▶ THE PROBLEM: Apart from the pictures, please restate every entry below exactly.

(Beginning of RECORDS SUPPLIED)

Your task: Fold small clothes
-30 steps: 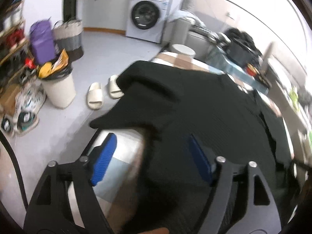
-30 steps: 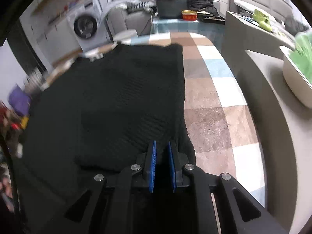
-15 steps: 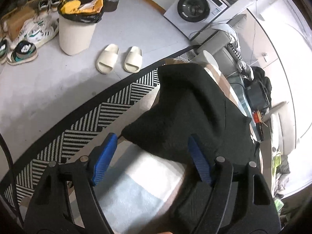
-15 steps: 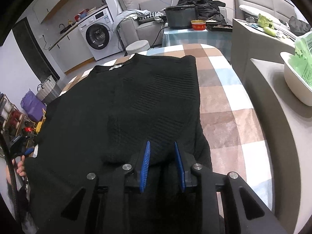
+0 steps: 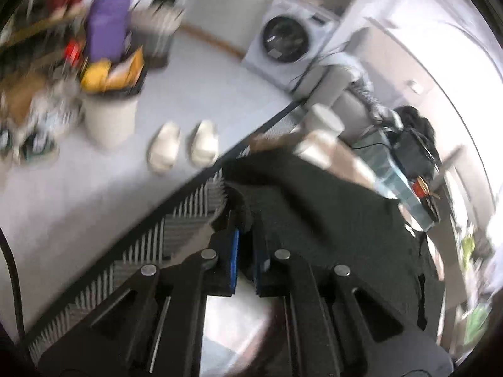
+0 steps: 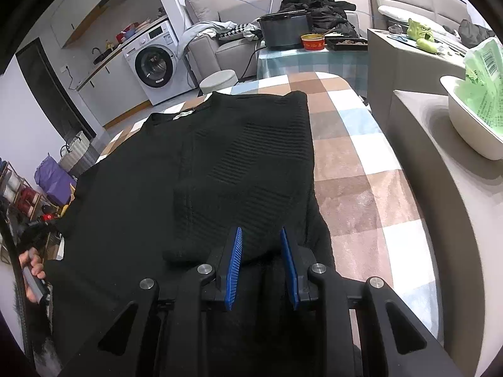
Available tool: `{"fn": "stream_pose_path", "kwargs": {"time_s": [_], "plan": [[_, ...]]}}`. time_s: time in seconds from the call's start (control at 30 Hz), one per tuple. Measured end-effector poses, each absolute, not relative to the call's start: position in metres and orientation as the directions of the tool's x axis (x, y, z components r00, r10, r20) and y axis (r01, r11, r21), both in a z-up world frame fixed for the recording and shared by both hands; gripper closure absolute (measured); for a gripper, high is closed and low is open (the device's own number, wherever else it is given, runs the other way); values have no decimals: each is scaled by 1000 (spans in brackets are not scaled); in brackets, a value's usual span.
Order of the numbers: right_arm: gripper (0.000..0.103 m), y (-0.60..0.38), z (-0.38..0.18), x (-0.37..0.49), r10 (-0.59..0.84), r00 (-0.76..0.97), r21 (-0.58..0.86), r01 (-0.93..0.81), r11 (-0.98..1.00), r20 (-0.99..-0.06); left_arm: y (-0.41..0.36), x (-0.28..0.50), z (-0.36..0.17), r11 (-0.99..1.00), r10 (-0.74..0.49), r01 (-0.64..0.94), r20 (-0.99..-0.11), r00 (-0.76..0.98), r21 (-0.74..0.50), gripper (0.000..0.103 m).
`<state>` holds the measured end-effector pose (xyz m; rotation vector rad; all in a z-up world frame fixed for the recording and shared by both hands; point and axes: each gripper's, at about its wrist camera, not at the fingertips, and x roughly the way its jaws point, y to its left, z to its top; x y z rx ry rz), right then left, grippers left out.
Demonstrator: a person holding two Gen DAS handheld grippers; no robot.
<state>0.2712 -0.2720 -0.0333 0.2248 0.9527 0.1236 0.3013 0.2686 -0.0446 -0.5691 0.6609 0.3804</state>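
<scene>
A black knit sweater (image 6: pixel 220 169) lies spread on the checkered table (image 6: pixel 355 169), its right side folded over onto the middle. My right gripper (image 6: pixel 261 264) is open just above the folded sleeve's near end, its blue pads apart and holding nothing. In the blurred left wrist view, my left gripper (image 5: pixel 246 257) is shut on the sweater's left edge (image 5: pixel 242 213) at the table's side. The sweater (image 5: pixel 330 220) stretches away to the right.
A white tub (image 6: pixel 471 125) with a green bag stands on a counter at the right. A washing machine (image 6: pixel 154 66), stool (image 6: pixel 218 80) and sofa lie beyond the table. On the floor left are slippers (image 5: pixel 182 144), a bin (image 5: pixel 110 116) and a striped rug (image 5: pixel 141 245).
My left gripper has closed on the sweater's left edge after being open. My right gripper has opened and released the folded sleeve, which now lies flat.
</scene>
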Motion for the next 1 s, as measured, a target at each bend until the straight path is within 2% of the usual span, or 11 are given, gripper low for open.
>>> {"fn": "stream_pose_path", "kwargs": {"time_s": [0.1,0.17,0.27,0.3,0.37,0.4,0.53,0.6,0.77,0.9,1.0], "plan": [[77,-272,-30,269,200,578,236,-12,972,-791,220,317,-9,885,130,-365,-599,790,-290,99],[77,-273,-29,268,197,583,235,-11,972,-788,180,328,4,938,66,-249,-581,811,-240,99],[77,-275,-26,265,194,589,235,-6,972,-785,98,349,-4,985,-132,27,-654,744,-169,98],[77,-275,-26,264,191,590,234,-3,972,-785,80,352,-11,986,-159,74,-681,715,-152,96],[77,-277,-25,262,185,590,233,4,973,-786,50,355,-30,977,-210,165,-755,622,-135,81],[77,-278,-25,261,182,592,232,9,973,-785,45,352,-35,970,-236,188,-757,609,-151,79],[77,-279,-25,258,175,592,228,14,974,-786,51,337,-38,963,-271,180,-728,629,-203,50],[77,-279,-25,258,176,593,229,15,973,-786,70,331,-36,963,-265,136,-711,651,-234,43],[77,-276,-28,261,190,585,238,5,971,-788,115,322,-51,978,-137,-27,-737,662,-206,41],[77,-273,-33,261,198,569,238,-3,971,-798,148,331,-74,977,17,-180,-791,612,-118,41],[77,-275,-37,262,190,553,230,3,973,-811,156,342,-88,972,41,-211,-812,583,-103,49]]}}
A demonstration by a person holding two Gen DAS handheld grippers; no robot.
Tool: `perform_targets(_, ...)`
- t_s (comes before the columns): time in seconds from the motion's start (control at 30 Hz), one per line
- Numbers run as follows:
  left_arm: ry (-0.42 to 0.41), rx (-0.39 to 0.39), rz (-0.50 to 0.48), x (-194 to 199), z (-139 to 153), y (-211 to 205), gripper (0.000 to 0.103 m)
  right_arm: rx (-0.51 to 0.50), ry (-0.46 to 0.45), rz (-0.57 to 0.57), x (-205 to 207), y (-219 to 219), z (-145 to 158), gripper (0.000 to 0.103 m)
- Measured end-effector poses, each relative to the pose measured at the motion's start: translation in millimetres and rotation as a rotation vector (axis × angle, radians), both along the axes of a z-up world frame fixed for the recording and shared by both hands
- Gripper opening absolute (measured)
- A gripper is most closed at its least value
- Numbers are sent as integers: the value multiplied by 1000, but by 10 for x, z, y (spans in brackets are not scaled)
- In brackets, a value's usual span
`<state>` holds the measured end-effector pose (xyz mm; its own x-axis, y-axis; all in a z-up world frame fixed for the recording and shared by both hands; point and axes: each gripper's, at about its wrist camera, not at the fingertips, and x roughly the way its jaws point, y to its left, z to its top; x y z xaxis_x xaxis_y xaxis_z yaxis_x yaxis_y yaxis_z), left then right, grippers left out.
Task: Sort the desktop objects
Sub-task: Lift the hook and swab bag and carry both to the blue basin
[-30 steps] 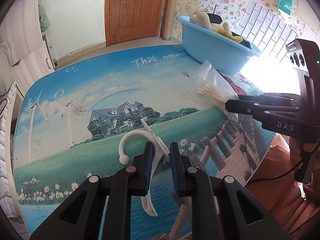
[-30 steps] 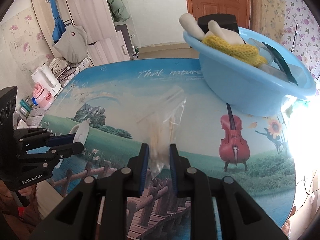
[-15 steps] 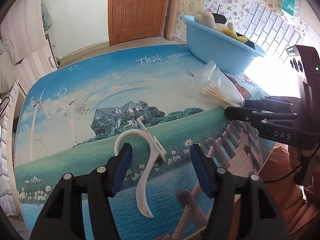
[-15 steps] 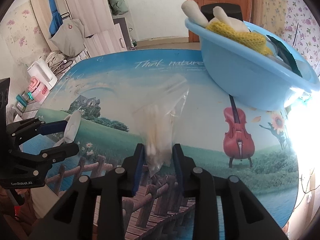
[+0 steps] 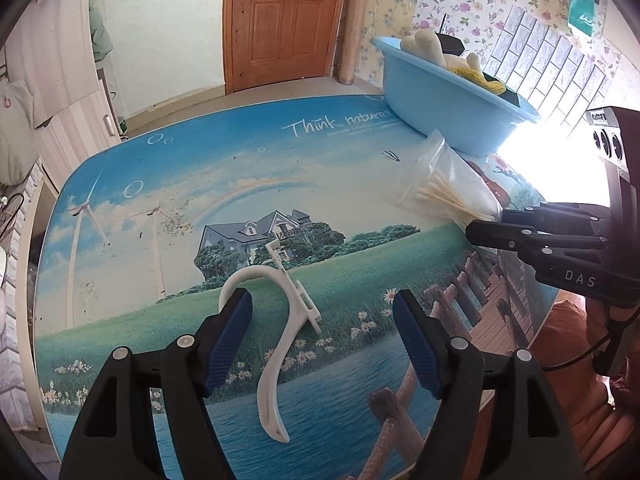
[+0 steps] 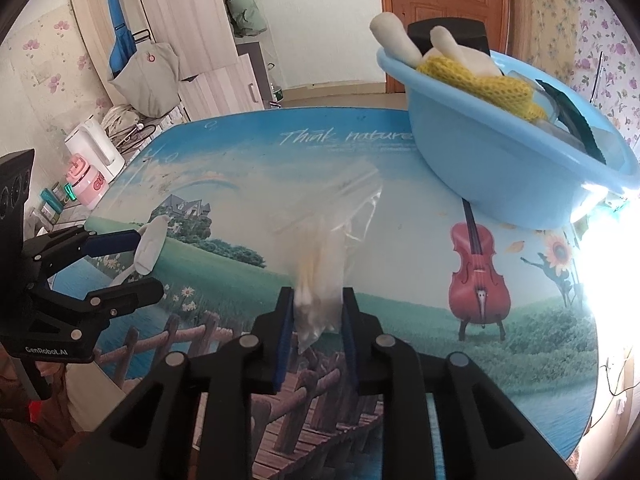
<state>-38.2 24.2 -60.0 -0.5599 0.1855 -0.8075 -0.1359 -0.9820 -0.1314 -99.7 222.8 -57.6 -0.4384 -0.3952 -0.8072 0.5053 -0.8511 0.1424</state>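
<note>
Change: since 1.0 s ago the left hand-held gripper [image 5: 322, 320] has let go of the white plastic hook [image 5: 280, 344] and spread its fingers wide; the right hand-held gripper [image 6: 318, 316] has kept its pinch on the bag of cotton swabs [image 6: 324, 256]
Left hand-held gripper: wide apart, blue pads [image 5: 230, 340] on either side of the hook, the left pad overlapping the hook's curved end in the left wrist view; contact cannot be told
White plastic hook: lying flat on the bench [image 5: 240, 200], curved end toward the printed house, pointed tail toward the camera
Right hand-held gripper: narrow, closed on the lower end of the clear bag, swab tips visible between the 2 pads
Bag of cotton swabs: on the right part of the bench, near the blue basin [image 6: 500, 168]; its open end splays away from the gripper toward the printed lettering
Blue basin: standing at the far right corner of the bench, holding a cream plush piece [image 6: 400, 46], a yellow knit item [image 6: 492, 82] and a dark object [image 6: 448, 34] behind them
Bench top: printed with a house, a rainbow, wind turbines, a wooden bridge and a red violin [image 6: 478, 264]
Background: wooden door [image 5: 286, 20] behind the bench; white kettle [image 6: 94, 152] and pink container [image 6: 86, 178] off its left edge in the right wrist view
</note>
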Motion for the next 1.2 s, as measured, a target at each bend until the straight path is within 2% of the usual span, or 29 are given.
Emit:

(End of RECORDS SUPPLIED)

▶ TASK ANSWER:
Your task: Fold small clothes
-30 steps: 
-30 steps: 
-15 steps: 
-15 steps: 
+0 steps: 
+0 steps: 
Available tool: `{"fn": "stream_pose_path", "kwargs": {"time_s": [_], "plan": [[_, ...]]}}`. time_s: time in seconds from the call's start (control at 30 Hz), one per tuple. Measured end-effector poses, each absolute, not relative to the call's start: position in metres and orientation as the directions of the tool's x axis (x, y, z components r00, r10, r20) and y axis (r01, r11, r21), both in a z-up world frame fixed for the recording and shared by both hands; gripper closure absolute (measured); for a gripper, high is closed and low is open (the device's own number, wherever else it is given, runs the other way); values have no decimals: each is scaled by 1000 (spans in brackets are not scaled); in brackets, a value's usual span.
Order of the numbers: right_arm: gripper (0.000..0.103 m), y (-0.60..0.38), z (-0.38..0.18), x (-0.37..0.49), r10 (-0.59..0.84), r00 (-0.76..0.97), r21 (-0.58..0.86), r01 (-0.93..0.81), r11 (-0.98..1.00), r20 (-0.99..-0.06); left_arm: y (-0.41..0.36), x (-0.28..0.50), z (-0.36..0.17), r11 (-0.99..1.00), r10 (-0.74..0.49), r01 (-0.64..0.94), r20 (-0.99..-0.11), r00 (-0.76..0.98), r21 (-0.74..0.50), gripper (0.000..0.103 m).
`<state>` holds the measured end-effector pose (xyz m; rotation vector rad; all in a z-up world frame fixed for the recording and shared by both hands; point and axes: each gripper's, at about its wrist camera, not at the fingertips, and x roughly the way its jaws point, y to its left, z to its top; x y z rx ry rz), right then left, grippers left out.
Demonstrator: a person holding two Gen DAS handheld grippers; no robot.
<state>0.2712 -0.2720 -0.0333 0.2248 0.9527 0.1236 0.3013 0.2686 -0.0446 -0.5691 0.6609 0.3804</state>
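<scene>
A black knit sweater (image 6: pixel 220 169) lies spread on the checkered table (image 6: pixel 355 169), its right side folded over onto the middle. My right gripper (image 6: pixel 261 264) is open just above the folded sleeve's near end, its blue pads apart and holding nothing. In the blurred left wrist view, my left gripper (image 5: pixel 246 257) is shut on the sweater's left edge (image 5: pixel 242 213) at the table's side. The sweater (image 5: pixel 330 220) stretches away to the right.
A white tub (image 6: pixel 471 125) with a green bag stands on a counter at the right. A washing machine (image 6: pixel 154 66), stool (image 6: pixel 218 80) and sofa lie beyond the table. On the floor left are slippers (image 5: pixel 182 144), a bin (image 5: pixel 110 116) and a striped rug (image 5: pixel 141 245).
My left gripper has closed on the sweater's left edge after being open. My right gripper has opened and released the folded sleeve, which now lies flat.
</scene>
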Motion for the next 1 s, as measured, a target at each bend until the straight path is within 2% of the usual span, or 11 are given, gripper low for open.
>>> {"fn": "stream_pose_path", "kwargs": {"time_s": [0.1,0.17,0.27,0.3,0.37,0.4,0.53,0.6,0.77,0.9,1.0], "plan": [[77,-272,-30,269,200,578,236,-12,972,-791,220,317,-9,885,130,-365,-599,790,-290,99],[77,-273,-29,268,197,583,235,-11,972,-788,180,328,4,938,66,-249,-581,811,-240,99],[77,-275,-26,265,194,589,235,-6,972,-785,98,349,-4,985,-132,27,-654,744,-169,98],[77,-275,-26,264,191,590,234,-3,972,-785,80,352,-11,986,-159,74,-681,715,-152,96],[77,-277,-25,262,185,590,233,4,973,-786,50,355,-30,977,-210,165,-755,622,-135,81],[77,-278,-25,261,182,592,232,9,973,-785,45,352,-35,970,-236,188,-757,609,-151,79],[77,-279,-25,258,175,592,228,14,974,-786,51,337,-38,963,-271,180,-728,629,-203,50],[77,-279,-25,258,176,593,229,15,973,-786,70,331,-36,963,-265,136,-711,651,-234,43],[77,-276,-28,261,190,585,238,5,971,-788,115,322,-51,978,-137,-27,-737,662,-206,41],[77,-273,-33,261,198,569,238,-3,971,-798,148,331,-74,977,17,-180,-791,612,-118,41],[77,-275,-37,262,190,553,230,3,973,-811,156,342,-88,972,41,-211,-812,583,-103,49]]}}
A demonstration by a person holding two Gen DAS handheld grippers; no robot.
Tool: `perform_targets(_, ...)`
- t_s (comes before the columns): time in seconds from the motion's start (control at 30 Hz), one per line
- Numbers run as follows:
  left_arm: ry (-0.42 to 0.41), rx (-0.39 to 0.39), rz (-0.50 to 0.48), x (-194 to 199), z (-139 to 153), y (-211 to 205), gripper (0.000 to 0.103 m)
  right_arm: rx (-0.51 to 0.50), ry (-0.46 to 0.45), rz (-0.57 to 0.57), x (-205 to 207), y (-219 to 219), z (-145 to 158), gripper (0.000 to 0.103 m)
- Measured end-effector poses, each relative to the pose measured at the motion's start: translation in millimetres and rotation as a rotation vector (axis × angle, radians), both along the axes of a z-up world frame fixed for the recording and shared by both hands
- Gripper opening absolute (measured)
- A gripper is most closed at its least value
- Numbers are sent as integers: the value multiplied by 1000, but by 10 for x, z, y (spans in brackets are not scaled)
- In brackets, a value's usual span
`<state>` holds the measured end-effector pose (xyz mm; its own x-axis, y-axis; all in a z-up world frame fixed for the recording and shared by both hands; point and axes: each gripper's, at about its wrist camera, not at the fingertips, and x roughly the way its jaws point, y to its left, z to its top; x y z xaxis_x xaxis_y xaxis_z yaxis_x yaxis_y yaxis_z), left then right, grippers left out.
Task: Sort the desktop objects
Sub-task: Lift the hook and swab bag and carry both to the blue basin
[-30 steps] 
[-30 steps] 
[-15 steps] 
[-15 steps] 
[+0 steps] 
[+0 steps] 
<state>-38.2 24.2 -60.0 -0.5599 0.1855 -0.8075 -0.1359 -0.9820 -0.1314 -99.7 222.8 -57.6 -0.4384 -0.3952 -0.8072 0.5053 -0.8511 0.1424</state>
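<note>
Change: since 1.0 s ago the left hand-held gripper [image 5: 322, 320] has let go of the white plastic hook [image 5: 280, 344] and spread its fingers wide; the right hand-held gripper [image 6: 318, 316] has kept its pinch on the bag of cotton swabs [image 6: 324, 256]
Left hand-held gripper: wide apart, blue pads [image 5: 230, 340] on either side of the hook, the left pad overlapping the hook's curved end in the left wrist view; contact cannot be told
White plastic hook: lying flat on the bench [image 5: 240, 200], curved end toward the printed house, pointed tail toward the camera
Right hand-held gripper: narrow, closed on the lower end of the clear bag, swab tips visible between the 2 pads
Bag of cotton swabs: on the right part of the bench, near the blue basin [image 6: 500, 168]; its open end splays away from the gripper toward the printed lettering
Blue basin: standing at the far right corner of the bench, holding a cream plush piece [image 6: 400, 46], a yellow knit item [image 6: 492, 82] and a dark object [image 6: 448, 34] behind them
Bench top: printed with a house, a rainbow, wind turbines, a wooden bridge and a red violin [image 6: 478, 264]
Background: wooden door [image 5: 286, 20] behind the bench; white kettle [image 6: 94, 152] and pink container [image 6: 86, 178] off its left edge in the right wrist view
</note>
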Motion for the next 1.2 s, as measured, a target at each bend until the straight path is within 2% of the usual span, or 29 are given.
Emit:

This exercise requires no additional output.